BASKETBALL: St. Paul bounces back after trailing at halftime
Mar 10
2010
GIBSONBURG — One can understand why the subject is delicate for St. Paul coach Mike Smith.
With his Flyers long forgotten at 6-9 overall after 15 games, Tuesday night’s 44-35 Division IV district semifinal victory against Toledo Christian at Gibsonburg High School marked another big win in the team’s late turnaround.
Because every varsity basketball player was in uniform for the football team’s state championship in December, the basketball team started 19 days after the rest of the area got under way.
As fans were accustomed to the same players dominating in football, Smith, a veteran of 21 years, often felt the heat.
“Heck, one guy playfully wanted to run me over in the parking lot at school and said he’d probably have a lot of people give him $10 to do it,” Smith said. “But that’s OK. That same guy shook my hand the other day.”
The eighth consecutive victory puts St. Paul in the district championship for the second straight year. It faces Ottawa Hills (21-1) at 7 p.m. Friday St. Paul improved to 40-20 in the tournament under Smith.
“This is the team I expected to have,” Smith said. “When you start six weeks behind in basketball, people can say whatever they want, but when we started our seven-day preseason after everyone else had 40 days, we struggled offensively and started second-guessing ourselves, and the critics did as well.
“I knew what type of a team we had and kept telling the kids to hang in there. A lot of people wanted to blow this team up, and I refused to do so. Early on we played a lot of kids because we didn’t have a preseason. We found our niche and have great senior leadership. Those kids didn’t let the outside influences bother them, and here we are playing our best basketball and in a district championship.”
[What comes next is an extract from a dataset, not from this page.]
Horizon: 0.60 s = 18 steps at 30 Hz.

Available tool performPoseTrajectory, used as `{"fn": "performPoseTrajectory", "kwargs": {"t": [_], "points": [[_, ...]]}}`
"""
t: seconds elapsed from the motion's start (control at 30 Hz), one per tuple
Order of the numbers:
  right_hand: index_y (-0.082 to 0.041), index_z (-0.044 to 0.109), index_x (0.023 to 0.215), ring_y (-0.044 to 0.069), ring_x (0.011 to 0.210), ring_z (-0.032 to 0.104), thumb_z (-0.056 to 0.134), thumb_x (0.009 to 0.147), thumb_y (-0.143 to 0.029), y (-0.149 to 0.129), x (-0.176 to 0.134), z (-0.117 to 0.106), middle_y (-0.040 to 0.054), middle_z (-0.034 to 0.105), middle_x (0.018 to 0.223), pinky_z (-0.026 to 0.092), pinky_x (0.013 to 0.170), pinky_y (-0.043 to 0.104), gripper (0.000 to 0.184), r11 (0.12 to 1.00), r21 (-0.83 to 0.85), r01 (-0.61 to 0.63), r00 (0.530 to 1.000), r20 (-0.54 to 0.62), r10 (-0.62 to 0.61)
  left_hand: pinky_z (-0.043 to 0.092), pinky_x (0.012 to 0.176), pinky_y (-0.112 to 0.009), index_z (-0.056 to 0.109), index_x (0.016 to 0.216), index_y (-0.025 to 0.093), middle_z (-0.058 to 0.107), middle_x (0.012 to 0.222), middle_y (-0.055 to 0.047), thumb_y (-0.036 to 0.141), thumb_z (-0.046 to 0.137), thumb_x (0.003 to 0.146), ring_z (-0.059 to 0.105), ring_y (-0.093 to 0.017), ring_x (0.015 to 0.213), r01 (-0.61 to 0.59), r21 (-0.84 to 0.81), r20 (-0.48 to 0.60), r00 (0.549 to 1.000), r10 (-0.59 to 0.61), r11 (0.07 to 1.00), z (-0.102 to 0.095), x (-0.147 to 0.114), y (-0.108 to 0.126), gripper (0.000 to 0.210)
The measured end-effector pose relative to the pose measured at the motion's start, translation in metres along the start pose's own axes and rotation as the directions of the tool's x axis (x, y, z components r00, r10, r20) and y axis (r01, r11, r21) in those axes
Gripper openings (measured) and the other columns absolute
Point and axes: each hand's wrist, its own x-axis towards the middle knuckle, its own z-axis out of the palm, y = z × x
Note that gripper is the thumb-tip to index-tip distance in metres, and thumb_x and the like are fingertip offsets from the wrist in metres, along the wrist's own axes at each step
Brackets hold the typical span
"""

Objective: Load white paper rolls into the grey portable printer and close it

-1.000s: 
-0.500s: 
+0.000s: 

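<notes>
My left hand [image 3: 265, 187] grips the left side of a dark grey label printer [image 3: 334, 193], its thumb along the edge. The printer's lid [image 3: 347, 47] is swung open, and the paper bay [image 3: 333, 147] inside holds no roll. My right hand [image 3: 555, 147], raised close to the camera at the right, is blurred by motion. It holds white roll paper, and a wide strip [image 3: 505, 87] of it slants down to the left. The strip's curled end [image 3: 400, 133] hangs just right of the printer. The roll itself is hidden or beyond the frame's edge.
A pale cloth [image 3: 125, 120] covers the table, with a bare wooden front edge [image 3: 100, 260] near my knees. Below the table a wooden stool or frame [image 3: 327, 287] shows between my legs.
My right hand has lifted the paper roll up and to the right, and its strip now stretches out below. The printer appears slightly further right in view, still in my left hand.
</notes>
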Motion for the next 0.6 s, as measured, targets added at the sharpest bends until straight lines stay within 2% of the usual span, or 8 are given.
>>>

Trailing 19-17 at halftime, the Flyers got an early spark in the third quarter as senior guard Dan Tracht pulled the trigger on back-to-back 3-pointers in a 43-second span to give St. Paul a 23-19 lead. It continued as the Eagles got no closer than three points the rest of the way.
“I was trying to make something happen after a quiet first half,” Tracht said of the two 3-pointers. “That got us the lead, and seemed to get us rolling. We’ve gotten into basketball form and everything is going right for us at the right time.”
St. Paul pushed the lead to 33-24 at the end of the third quarter as Eric Schwieterman, Daren Smith and Brian Griffin all scored baskets in the final two-plus minutes of the quarter. The Eagles pulled to within 35-31 with 3:24 left, but the Flyers put the game away at the free-throw line as seven of their final 11 points came at the line.
“I think the difference was our complementary players stepped up,” Smith said. “We got in a little bit of a hurry there in the third quarter, but we slowed things down and got organized and were able to spread the floor. I liked our discipline in the last two minutes, and I especially liked the way we finished.”
Schwieterman led St. Paul with nine points and eight rebounds while Daren Smith added nine points and Tracht had seven points and five rebounds.
Tracht talked about the benefits and struggles of the delay to start the season.
“It helped and hurt a little bit with the fewer practices,” he said. “But as everyone was peaking at midseason, we are peaking at what is most teams’ end of the season. It was sort of our midseason form over the last month. We’ve been through a lot together, and we know each other so well it carries over from sport to sport.”